───── COLLECTED DATA

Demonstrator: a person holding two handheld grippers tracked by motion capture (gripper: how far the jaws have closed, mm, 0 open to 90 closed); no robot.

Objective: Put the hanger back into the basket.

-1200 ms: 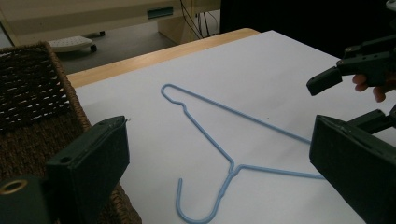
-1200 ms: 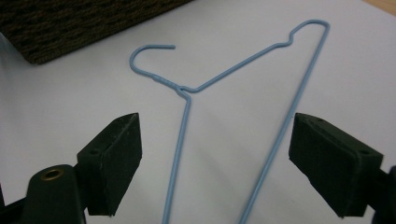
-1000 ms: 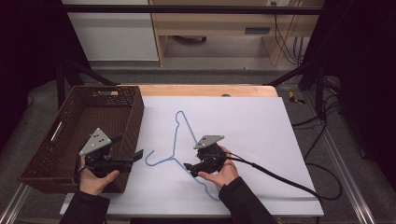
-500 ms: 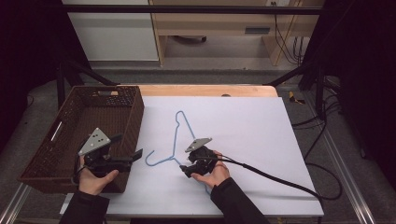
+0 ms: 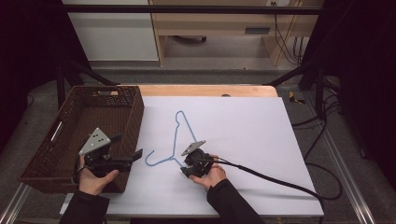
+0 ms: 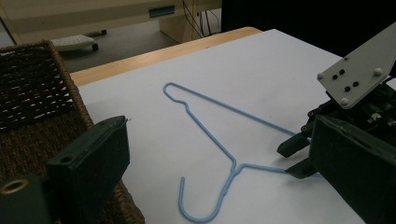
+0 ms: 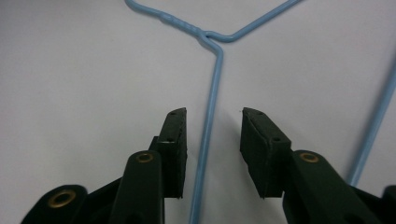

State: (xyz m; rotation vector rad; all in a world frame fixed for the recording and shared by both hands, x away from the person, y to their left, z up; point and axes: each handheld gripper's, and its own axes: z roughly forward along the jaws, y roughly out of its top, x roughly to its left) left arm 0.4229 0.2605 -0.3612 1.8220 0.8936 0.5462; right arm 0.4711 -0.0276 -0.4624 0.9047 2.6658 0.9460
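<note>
A light blue wire hanger point(image 5: 174, 140) lies flat on the white table top point(image 5: 243, 126), its hook toward the front left. My right gripper point(image 5: 183, 167) is down at the table and straddles one wire of the hanger point(image 7: 208, 116) just behind the twisted neck. Its jaws have just been closing; the wire runs between the pads with a gap on each side, so it stands open. The left gripper view shows the right gripper point(image 6: 293, 158) at the hanger point(image 6: 210, 135). My left gripper point(image 5: 127, 147) is held open beside the basket with nothing in it.
A dark brown wicker basket point(image 5: 135, 112) stands at the table's left edge, close to the left hand. A black cable point(image 5: 280, 179) trails from the right gripper across the front right of the table. A wooden strip point(image 5: 205, 90) runs along the far edge.
The right gripper has moved left and down onto the hanger's wire near the neck, and its jaws have narrowed around it. The left gripper has stayed put.
</note>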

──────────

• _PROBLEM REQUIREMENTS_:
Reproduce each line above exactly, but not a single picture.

• _ANSWER BOX_:
Demonstrator: a person holding two handheld grippers tracked by motion capture (gripper: how far the jaws have closed, mm, 0 open to 90 closed); no robot.

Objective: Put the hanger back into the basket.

-1200 ms: 
-1200 ms: 
-1000 ms: 
-500 ms: 
+0 ms: 
+0 ms: 
+0 ms: 

State: (xyz m; rotation vector rad; all in a world frame fixed for the recording and shared by both hands, x away from the person, y to their left, z up; point and axes: each handheld gripper's, and its own axes: z roughly forward along the jaws, y roughly out of its top, x roughly to its left) left arm 0.4229 0.2605 -0.3612 1.8220 0.8936 0.5462; right arm 0.4711 -0.0276 -0.4624 0.9047 2.6658 0.9460
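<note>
A light blue wire hanger point(image 5: 174, 140) lies flat on the white table top point(image 5: 243, 126), its hook toward the front left. My right gripper point(image 5: 183, 167) is down at the table and straddles one wire of the hanger point(image 7: 208, 116) just behind the twisted neck. Its jaws have just been closing; the wire runs between the pads with a gap on each side, so it stands open. The left gripper view shows the right gripper point(image 6: 293, 158) at the hanger point(image 6: 210, 135). My left gripper point(image 5: 127, 147) is held open beside the basket with nothing in it.
A dark brown wicker basket point(image 5: 135, 112) stands at the table's left edge, close to the left hand. A black cable point(image 5: 280, 179) trails from the right gripper across the front right of the table. A wooden strip point(image 5: 205, 90) runs along the far edge.
The right gripper has moved left and down onto the hanger's wire near the neck, and its jaws have narrowed around it. The left gripper has stayed put.
</note>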

No further output is required.